Art and activism gained a new proximity in the eighties, and artists created work with strong ties to the domain of the street or elsewhere beyond the studio, bearing a relation to forms such as graffiti, comics or unauthorised fly-posters. Developing with the ongoing emergence of feminism, anti-racism, gay rights and identity politics were forms of art and activism that addressed specific issues such as the AIDS crisis. A burgeoning context of neoliberalism, free market economic policies and neo-colonial interventions were also targets for activist art.
Popular culture and the cult of celebrity also exerted a continuing fascination for artists, who were impacted by the creation of new forms such as the music video and MTV, as well as fanzines produced as informal means of expression for subcultures, which provided a means to bypass establishment culture. Art, as well as fashion and graphic design, became dominated by intense new synthetic, heightened and fluorescent colours.

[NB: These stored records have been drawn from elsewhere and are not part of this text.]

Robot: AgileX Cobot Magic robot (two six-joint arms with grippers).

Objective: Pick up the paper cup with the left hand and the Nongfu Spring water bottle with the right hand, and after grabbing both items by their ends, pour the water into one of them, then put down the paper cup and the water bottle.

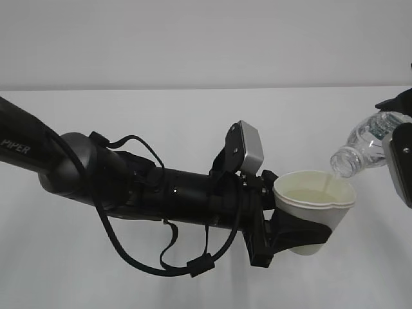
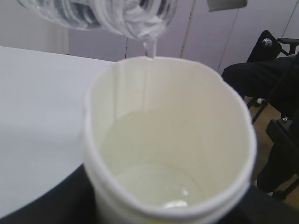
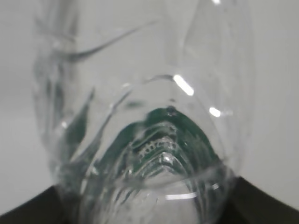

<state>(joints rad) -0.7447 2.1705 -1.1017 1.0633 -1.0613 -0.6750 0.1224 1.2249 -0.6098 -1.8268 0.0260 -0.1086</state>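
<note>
Here, a small white paper cup with a rolled rim and a cream-tinted inside is the landmark, held up in the air above a plain white table. The left hand, a black robot arm with loose cables and a grey block on top, reaches in from the cup's left. Its black fingers are closed around the cup's lower body, squeezing the rim slightly out of round. The cup stands nearly upright, mouth facing up, with a shallow pool of water at the bottom.

Just above and to the right of the cup's rim hangs a small clear ribbed plastic bottle with a dark green label band. The right hand, a black gripper with a silver-grey block, grips it near its base end at the far right edge. In the right wrist view the bottle fills the space between the dark jaws, so the grip appears firm.

The bottle's long axis slopes down and to the left, neck lowest, its open mouth directly over the cup's far right rim. A thin stream of water falls from the mouth into the cup. Pouring looks under way; setting both items down is not yet done.
</note>
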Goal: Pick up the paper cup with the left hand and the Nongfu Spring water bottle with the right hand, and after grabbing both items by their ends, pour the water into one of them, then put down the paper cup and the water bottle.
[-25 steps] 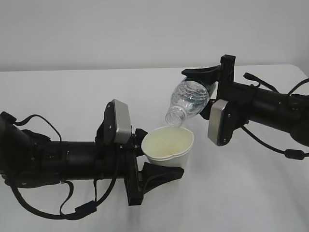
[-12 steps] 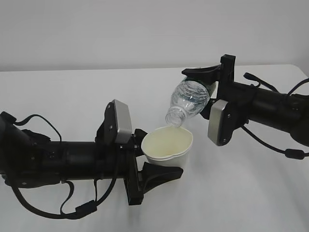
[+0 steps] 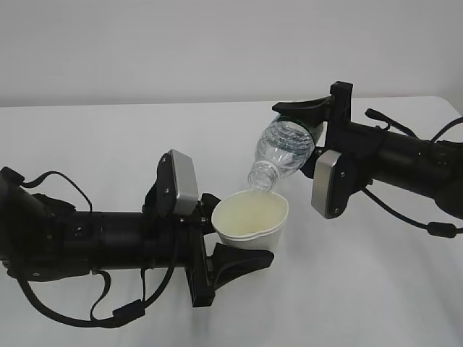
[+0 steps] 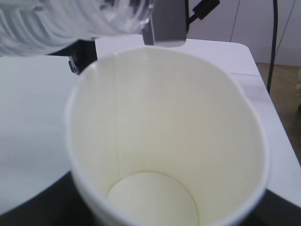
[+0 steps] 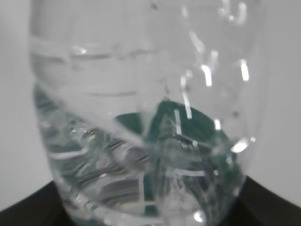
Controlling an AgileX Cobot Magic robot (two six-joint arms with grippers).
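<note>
My left gripper (image 3: 242, 231) is shut on the white paper cup (image 3: 252, 220), with one black finger on each side, and holds it upright just above the table. My right gripper (image 3: 300, 139) is shut on the base end of the Nongfu Spring water bottle (image 3: 283, 148). The bottle tilts down to the left, its open mouth right over the cup's far rim. In the left wrist view the paper cup (image 4: 164, 141) fills the frame with the bottle (image 4: 70, 19) above its rim. I cannot tell whether water lies in the cup. Water and the green label show inside the bottle (image 5: 141, 117).
The white table (image 3: 108, 137) extends around both arms, with its far edge against a pale wall. The right arm's silver-grey plate (image 3: 329, 184) hangs close to the cup's right side. The table's right edge (image 4: 282, 136) shows in the left wrist view.
</note>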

The legacy of experimental artistic practices begun in the 1960s and 1970s was sustained throughout the 1980s and 1990s. During the euphoric years of the new democracy, and in parallel to a return to painting, concept art entered into large cultural institutions and the new museums created during those years. The artists revised the very notion of art and returned to the “poor” object, transforming it into a vehicle for aesthetic and metaphysical reflection: the idea of the double, reflection, time and the components of artistic presentation.
In the 1980s and 1990s, social and political engagement continued to be present in many artistic practices. The denouncement of all forms of violence, war and the collapse of dialogue, as well as forms of social abuse carried out worldwide, centred the interest of many artists whose careers were already consolidated. In this mode of working, Francesc Torres used media images and objects from the consumption society to deactivate ideological codes that are not always explicit. Working from an artistic position, the artist encouraged collective thought of an effectively critical character, evidencing irrefutable parallelisms, as in his Siegesallee o Avinguda de la Victòria [Siegesallee, or Victory Avenue], or when intervening in the pages of well-known magazines like the historical Newsweek.
Along with one’s own body as material for experimentation, interaction with nature is another of the components articulating the projects of Francesc Abad. His is a broadly understood notion of nature, related to ideas of culture, civilization, barbarism and the past and present of Europe. Presented in Metrònom in 1989, Europa arqueologia de rescat is an installation that calls on all these considerations. As with other projects by the artist, the fragility of memory, the presence of the document and art understood as a form of collective knowledge are present at the heart of the proposal. In this case, the work sets off from Abad’s discovery of a forest cave in the Serra de l’Obac mountains near Terrassa, his hometown. The cave, which had been inhabited by humans, leads the artist to invent a possible alphabet of signs that refers to the origin of writing, along with vertical stones which evoke the earliest indications of solstices and other measurements of time, apart from their clearly sexual referents. A journey to a primeval era linking alphabets, calendars, magic ritual and sexuality.